> _What you have to do_: Leave out the pictures and repeat the entries below verbatim.

> _Data in this exercise_:
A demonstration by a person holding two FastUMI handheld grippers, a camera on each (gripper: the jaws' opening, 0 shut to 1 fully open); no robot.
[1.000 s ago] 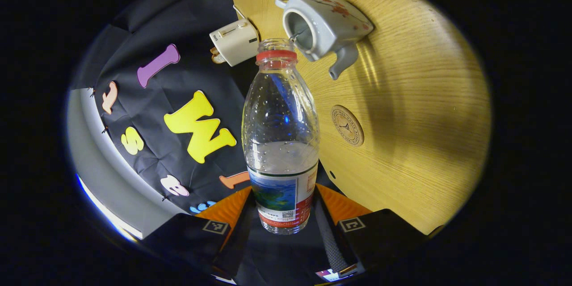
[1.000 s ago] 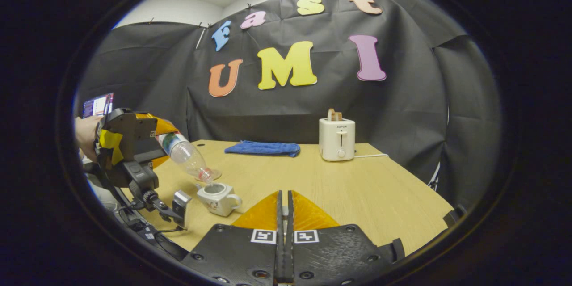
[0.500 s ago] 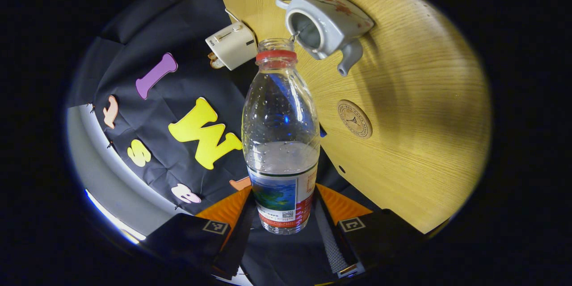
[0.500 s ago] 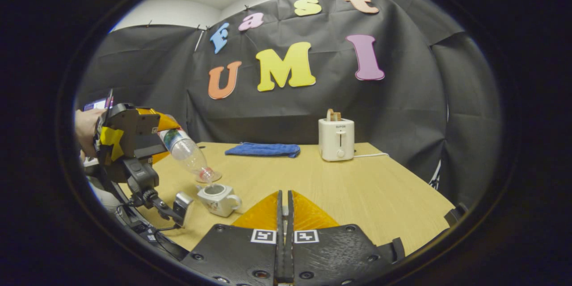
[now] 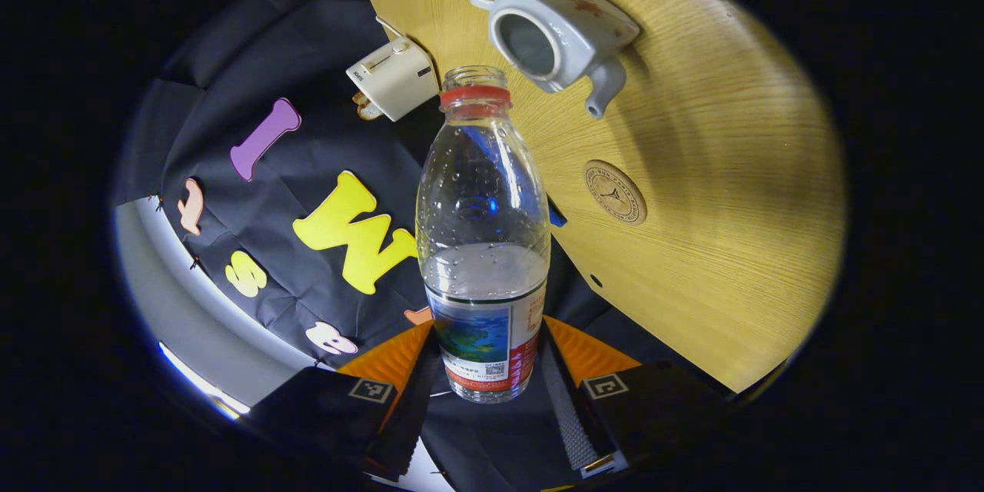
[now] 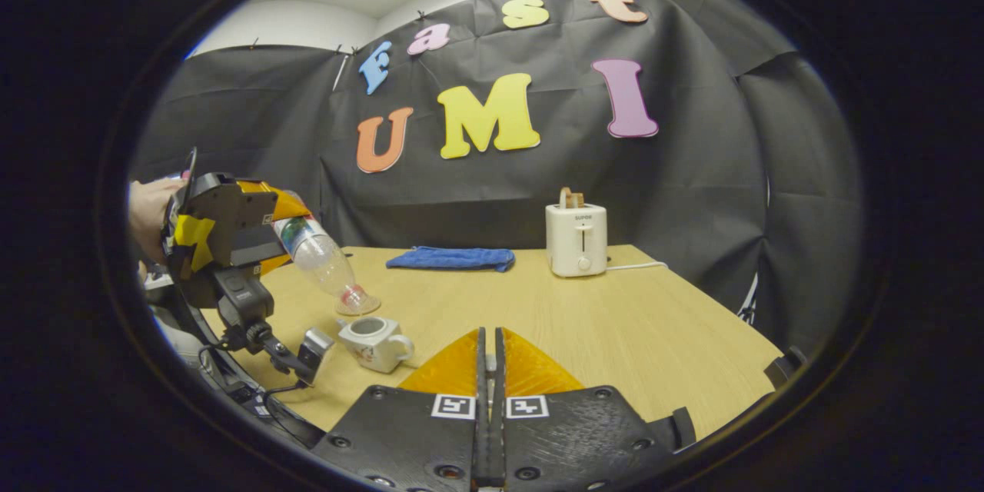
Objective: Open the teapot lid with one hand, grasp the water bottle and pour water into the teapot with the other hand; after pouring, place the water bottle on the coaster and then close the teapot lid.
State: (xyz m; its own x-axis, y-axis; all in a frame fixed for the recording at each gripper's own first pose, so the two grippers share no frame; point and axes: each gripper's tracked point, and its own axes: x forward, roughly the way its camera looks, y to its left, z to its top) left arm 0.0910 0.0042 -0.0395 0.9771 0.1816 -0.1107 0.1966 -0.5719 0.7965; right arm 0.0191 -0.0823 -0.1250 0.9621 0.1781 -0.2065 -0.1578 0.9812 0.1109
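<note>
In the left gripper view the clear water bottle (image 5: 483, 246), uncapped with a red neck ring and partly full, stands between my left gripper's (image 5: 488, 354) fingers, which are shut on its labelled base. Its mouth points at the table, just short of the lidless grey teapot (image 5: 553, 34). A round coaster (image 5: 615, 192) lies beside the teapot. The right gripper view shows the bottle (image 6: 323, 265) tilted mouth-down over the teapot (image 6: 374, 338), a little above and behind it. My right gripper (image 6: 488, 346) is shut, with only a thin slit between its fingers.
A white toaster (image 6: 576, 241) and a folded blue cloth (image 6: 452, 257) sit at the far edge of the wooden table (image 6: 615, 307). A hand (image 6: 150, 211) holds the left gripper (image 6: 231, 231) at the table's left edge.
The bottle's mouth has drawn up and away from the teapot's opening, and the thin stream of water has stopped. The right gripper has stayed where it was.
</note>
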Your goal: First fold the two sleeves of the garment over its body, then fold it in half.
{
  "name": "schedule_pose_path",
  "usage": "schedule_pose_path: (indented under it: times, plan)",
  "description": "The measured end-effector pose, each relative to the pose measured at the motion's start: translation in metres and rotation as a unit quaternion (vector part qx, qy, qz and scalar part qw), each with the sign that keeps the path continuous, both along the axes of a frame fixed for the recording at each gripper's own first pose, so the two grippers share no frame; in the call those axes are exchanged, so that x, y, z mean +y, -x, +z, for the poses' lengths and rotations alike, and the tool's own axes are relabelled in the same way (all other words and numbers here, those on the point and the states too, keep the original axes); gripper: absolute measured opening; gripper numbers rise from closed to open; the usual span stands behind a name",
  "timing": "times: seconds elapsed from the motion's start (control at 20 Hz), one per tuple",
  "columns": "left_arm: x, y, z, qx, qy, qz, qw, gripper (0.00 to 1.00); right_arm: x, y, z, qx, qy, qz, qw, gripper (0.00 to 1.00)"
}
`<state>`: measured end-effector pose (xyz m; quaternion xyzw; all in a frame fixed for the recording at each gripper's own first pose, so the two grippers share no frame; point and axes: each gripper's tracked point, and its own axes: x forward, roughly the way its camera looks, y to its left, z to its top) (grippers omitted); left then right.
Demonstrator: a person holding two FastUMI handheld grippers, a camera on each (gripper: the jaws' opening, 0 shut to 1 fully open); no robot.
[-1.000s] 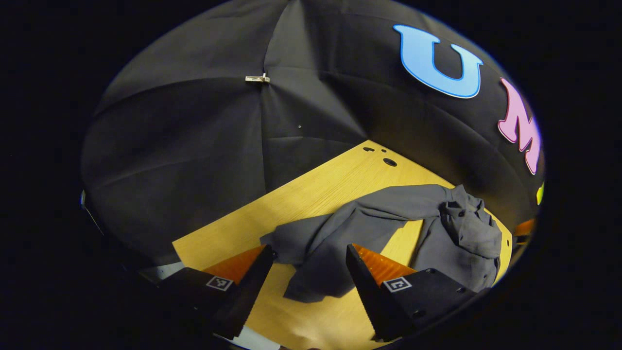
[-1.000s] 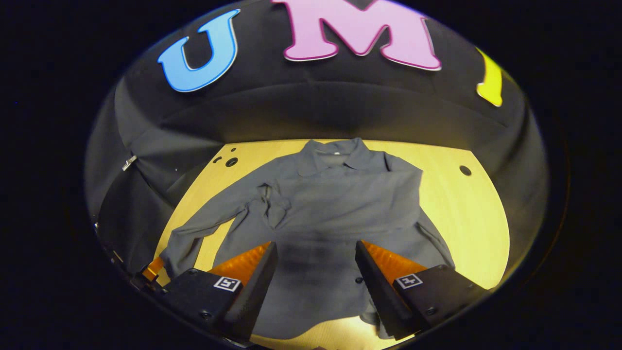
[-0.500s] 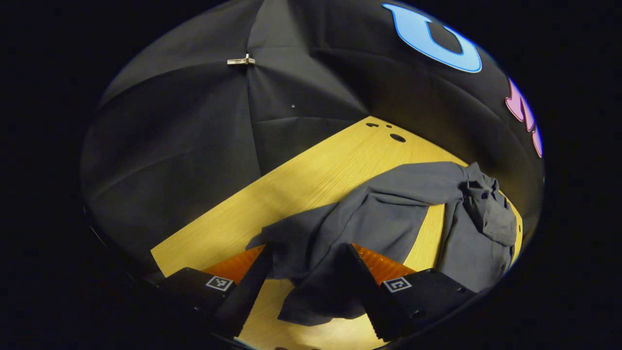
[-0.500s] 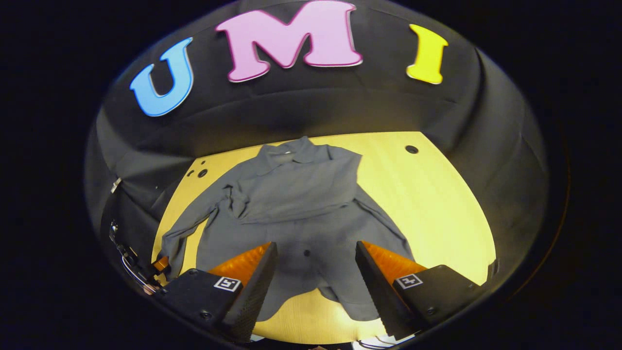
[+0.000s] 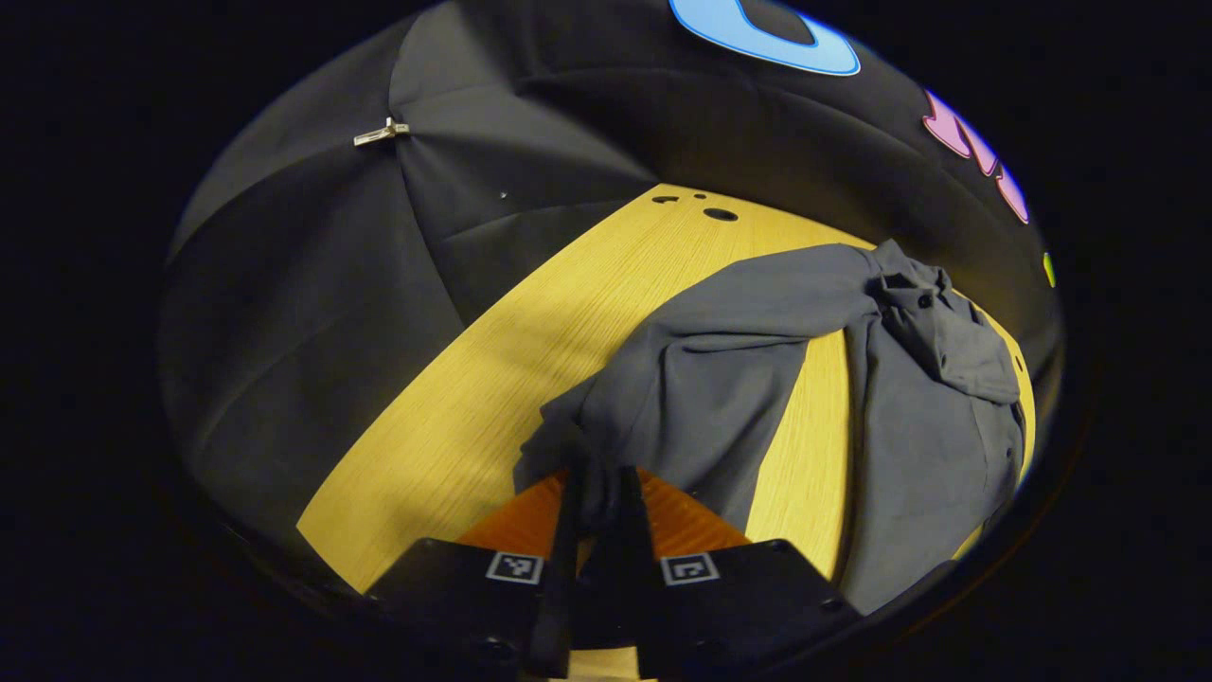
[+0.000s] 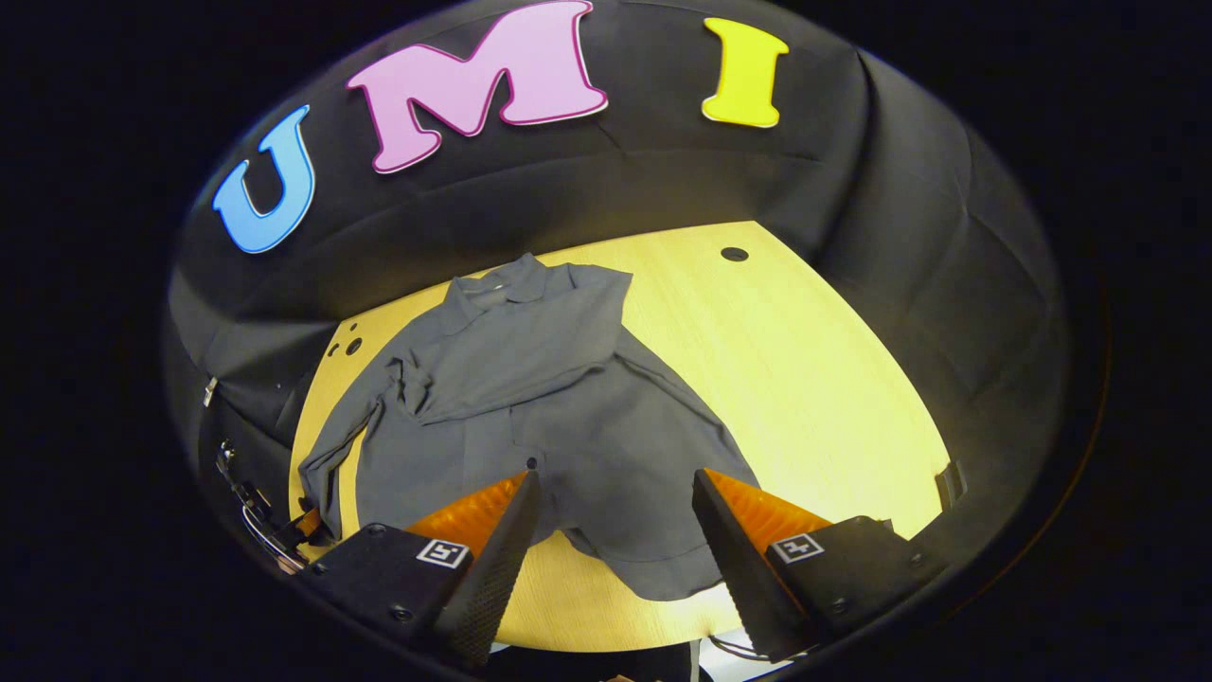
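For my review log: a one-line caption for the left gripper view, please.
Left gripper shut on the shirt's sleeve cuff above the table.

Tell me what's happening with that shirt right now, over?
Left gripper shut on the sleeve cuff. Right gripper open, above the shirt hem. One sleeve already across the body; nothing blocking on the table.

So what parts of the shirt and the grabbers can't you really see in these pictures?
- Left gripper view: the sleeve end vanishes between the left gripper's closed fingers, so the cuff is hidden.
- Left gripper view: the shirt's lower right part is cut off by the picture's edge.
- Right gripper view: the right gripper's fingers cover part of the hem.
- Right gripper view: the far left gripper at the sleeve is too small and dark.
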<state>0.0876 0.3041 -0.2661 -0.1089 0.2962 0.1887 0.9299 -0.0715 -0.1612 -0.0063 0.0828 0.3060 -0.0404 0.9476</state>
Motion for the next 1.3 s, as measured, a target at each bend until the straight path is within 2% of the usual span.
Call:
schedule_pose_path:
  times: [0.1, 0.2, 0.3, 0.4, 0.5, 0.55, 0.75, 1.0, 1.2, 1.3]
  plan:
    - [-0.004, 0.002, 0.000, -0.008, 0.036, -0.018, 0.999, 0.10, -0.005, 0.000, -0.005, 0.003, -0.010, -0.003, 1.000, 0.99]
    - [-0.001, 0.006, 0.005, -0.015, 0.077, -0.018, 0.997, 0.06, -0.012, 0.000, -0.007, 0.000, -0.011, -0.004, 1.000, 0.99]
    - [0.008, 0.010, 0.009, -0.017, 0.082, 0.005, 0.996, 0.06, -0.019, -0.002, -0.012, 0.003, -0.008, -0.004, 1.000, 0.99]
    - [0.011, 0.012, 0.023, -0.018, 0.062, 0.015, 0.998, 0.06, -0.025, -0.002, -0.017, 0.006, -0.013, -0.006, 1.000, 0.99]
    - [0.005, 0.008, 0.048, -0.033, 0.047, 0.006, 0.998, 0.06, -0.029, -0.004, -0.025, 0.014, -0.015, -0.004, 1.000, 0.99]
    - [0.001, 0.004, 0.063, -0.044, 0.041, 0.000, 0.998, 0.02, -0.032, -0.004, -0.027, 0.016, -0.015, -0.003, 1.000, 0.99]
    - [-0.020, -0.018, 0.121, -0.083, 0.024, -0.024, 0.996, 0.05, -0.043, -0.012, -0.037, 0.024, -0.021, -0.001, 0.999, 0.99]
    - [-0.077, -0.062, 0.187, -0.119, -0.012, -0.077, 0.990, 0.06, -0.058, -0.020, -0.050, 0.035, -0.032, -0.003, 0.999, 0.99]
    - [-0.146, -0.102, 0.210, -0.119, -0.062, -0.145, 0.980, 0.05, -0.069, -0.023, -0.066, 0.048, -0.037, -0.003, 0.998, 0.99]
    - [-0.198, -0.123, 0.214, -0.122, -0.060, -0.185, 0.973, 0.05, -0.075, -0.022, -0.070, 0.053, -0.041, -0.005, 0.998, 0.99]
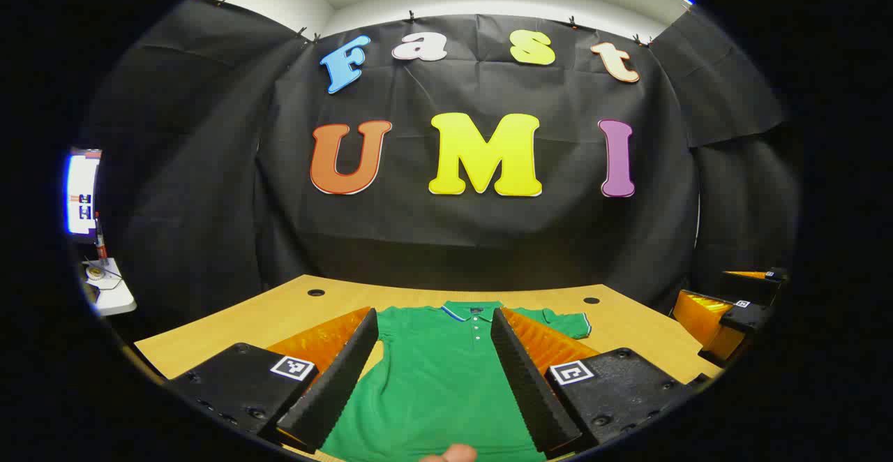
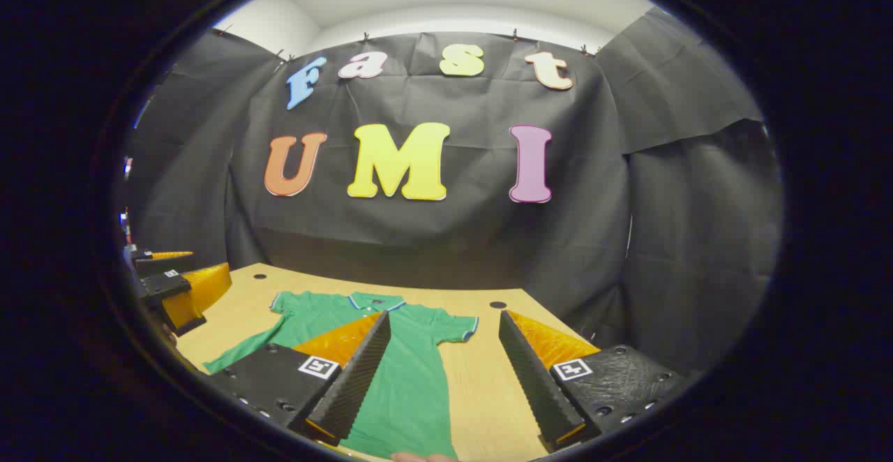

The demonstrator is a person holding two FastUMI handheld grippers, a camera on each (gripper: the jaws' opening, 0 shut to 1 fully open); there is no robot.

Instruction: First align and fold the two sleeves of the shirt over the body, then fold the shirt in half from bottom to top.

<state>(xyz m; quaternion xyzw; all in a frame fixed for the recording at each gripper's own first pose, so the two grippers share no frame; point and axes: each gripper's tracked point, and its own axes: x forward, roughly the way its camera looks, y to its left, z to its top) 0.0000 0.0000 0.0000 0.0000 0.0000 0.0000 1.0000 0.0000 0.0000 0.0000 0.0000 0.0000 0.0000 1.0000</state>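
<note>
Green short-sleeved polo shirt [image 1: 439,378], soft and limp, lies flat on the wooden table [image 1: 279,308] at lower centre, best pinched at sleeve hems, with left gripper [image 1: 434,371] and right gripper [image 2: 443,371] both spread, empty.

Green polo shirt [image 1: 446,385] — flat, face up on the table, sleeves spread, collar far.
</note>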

> _Solution to this task_:
A demonstration by a person holding two FastUMI handheld grippers, a camera on each (gripper: the jaws' opening, 0 shut to 1 fully open); no robot.
[1.000 s ago] 
[1.000 s ago] 
[0.500 s ago] 
[0.500 s ago] 
[now] 
[now] 
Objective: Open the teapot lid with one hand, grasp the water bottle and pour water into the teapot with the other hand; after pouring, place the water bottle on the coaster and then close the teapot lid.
State: (xyz m; its own x-axis, y-axis; all in a frame fixed for the recording at each gripper's own first pose, so the two grippers share no frame; point and axes: each gripper's tracked point, and its own axes: x forward, roughly the way its camera looks, y to its left, z to its top) left arm 0.0910 0.0042 -0.0395 0.9771 0.1816 -0.1107 0.1966 -0.5719 0.7965; right arm 0.0191 -0.0823 -0.1250 0.9621 0.1781 -0.2065 -0.1578 0.9812 0.1109
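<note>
In the left gripper view the clear water bottle (image 5: 483, 246), uncapped with a red neck ring and partly full, stands between my left gripper's (image 5: 488, 354) fingers, which are shut on its labelled base. Its mouth points at the table, just short of the lidless grey teapot (image 5: 553, 34). A round coaster (image 5: 615, 192) lies beside the teapot. The right gripper view shows the bottle (image 6: 323, 265) tilted mouth-down over the teapot (image 6: 374, 338), a little above and behind it. My right gripper (image 6: 488, 346) is shut, with only a thin slit between its fingers.
A white toaster (image 6: 576, 241) and a folded blue cloth (image 6: 452, 257) sit at the far edge of the wooden table (image 6: 615, 307). A hand (image 6: 150, 211) holds the left gripper (image 6: 231, 231) at the table's left edge.
The bottle's mouth has drawn up and away from the teapot's opening, and the thin stream of water has stopped. The right gripper has stayed where it was.
</note>
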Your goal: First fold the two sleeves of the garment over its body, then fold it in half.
{
  "name": "schedule_pose_path",
  "usage": "schedule_pose_path: (indented under it: times, plan)",
  "description": "The measured end-effector pose, each relative to the pose measured at the motion's start: translation in metres and rotation as a unit quaternion (vector part qx, qy, qz and scalar part qw), each with the sign that keeps the path continuous, both along the axes of a frame fixed for the recording at each gripper's own first pose, so the two grippers share no frame; in the call those axes are exchanged, so that x, y, z mean +y, -x, +z, for the poses' lengths and rotations alike, and the tool's own axes are relabelled in the same way (all other words and numbers here, those on the point and the states too, keep the original axes); gripper: absolute measured opening; gripper numbers rise from closed to open; the usual span stands behind a name",
  "timing": "times: seconds elapsed from the motion's start (control at 20 Hz), one per tuple",
  "columns": "left_arm: x, y, z, qx, qy, qz, qw, gripper (0.00 to 1.00); right_arm: x, y, z, qx, qy, qz, qw, gripper (0.00 to 1.00)"
}
`<state>`: measured end-effector pose (xyz m; quaternion xyzw; all in a frame fixed for the recording at each gripper's own first pose, so the two grippers share no frame; point and axes: each gripper's tracked point, and its own axes: x forward, roughly the way its camera looks, y to its left, z to its top) (grippers omitted); left then right.
Demonstrator: a person holding two FastUMI handheld grippers, a camera on each (gripper: the jaws' opening, 0 shut to 1 fully open); no robot.
[-1.000s] 
[-1.000s] 
[-0.500s] 
[-0.500s] 
[+0.000s] 
[+0.000s] 
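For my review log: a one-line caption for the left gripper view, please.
Left gripper shut on the shirt's sleeve cuff above the table.

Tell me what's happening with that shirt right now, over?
Left gripper shut on the sleeve cuff. Right gripper open, above the shirt hem. One sleeve already across the body; nothing blocking on the table.

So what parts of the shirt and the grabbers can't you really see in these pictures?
- Left gripper view: the sleeve end vanishes between the left gripper's closed fingers, so the cuff is hidden.
- Left gripper view: the shirt's lower right part is cut off by the picture's edge.
- Right gripper view: the right gripper's fingers cover part of the hem.
- Right gripper view: the far left gripper at the sleeve is too small and dark.
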<state>0.0876 0.3041 -0.2661 -0.1089 0.2962 0.1887 0.9299 -0.0715 -0.1612 -0.0063 0.0828 0.3060 -0.0404 0.9476</state>
Motion for the next 1.3 s, as measured, a target at each bend until the straight path is within 2% of the usual span.
Call:
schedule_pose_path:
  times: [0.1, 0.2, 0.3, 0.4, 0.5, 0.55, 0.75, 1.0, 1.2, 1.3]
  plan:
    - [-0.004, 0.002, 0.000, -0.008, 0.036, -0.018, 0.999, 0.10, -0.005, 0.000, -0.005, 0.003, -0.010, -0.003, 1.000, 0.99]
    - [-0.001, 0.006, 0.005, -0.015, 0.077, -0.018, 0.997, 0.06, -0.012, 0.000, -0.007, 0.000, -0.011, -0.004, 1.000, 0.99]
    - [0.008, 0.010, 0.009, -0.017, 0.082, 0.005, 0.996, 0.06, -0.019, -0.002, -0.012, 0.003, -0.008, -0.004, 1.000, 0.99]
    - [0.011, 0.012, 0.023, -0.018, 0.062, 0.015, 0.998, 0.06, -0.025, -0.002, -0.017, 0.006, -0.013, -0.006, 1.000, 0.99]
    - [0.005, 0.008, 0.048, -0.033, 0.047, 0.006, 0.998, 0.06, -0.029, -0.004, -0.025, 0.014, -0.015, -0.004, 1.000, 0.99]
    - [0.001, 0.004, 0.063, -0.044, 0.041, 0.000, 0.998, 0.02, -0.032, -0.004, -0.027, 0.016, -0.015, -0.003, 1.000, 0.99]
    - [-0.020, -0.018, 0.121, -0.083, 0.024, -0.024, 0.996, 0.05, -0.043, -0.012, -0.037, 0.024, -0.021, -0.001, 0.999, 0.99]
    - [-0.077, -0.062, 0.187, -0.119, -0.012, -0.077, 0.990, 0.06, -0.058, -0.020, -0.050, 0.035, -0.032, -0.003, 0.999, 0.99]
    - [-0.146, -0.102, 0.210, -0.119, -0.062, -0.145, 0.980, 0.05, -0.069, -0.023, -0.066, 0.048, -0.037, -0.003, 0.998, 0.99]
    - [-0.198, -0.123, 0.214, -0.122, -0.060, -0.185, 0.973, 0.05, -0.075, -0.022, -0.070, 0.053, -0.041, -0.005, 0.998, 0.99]

The demonstrator is a person holding two FastUMI handheld grippers, a camera on each (gripper: the jaws' opening, 0 shut to 1 fully open); there is no robot.

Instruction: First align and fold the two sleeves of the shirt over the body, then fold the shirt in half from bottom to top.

<state>(xyz m; quaternion xyzw; all in a frame fixed for the recording at each gripper's own first pose, so the two grippers share no frame; point and axes: each gripper's tracked point, and its own axes: x forward, roughly the way its camera looks, y to its left, z to its top) 0.0000 0.0000 0.0000 0.0000 0.0000 0.0000 1.0000 0.0000 0.0000 0.0000 0.0000 0.0000 0.0000 1.0000</state>
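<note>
Green short-sleeved polo shirt [image 1: 439,378], soft and limp, lies flat on the wooden table [image 1: 279,308] at lower centre, best pinched at sleeve hems, with left gripper [image 1: 434,371] and right gripper [image 2: 443,371] both spread, empty.

Green polo shirt [image 1: 446,385] — flat, face up on the table, sleeves spread, collar far.
</note>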

This concludes the answer to the exercise.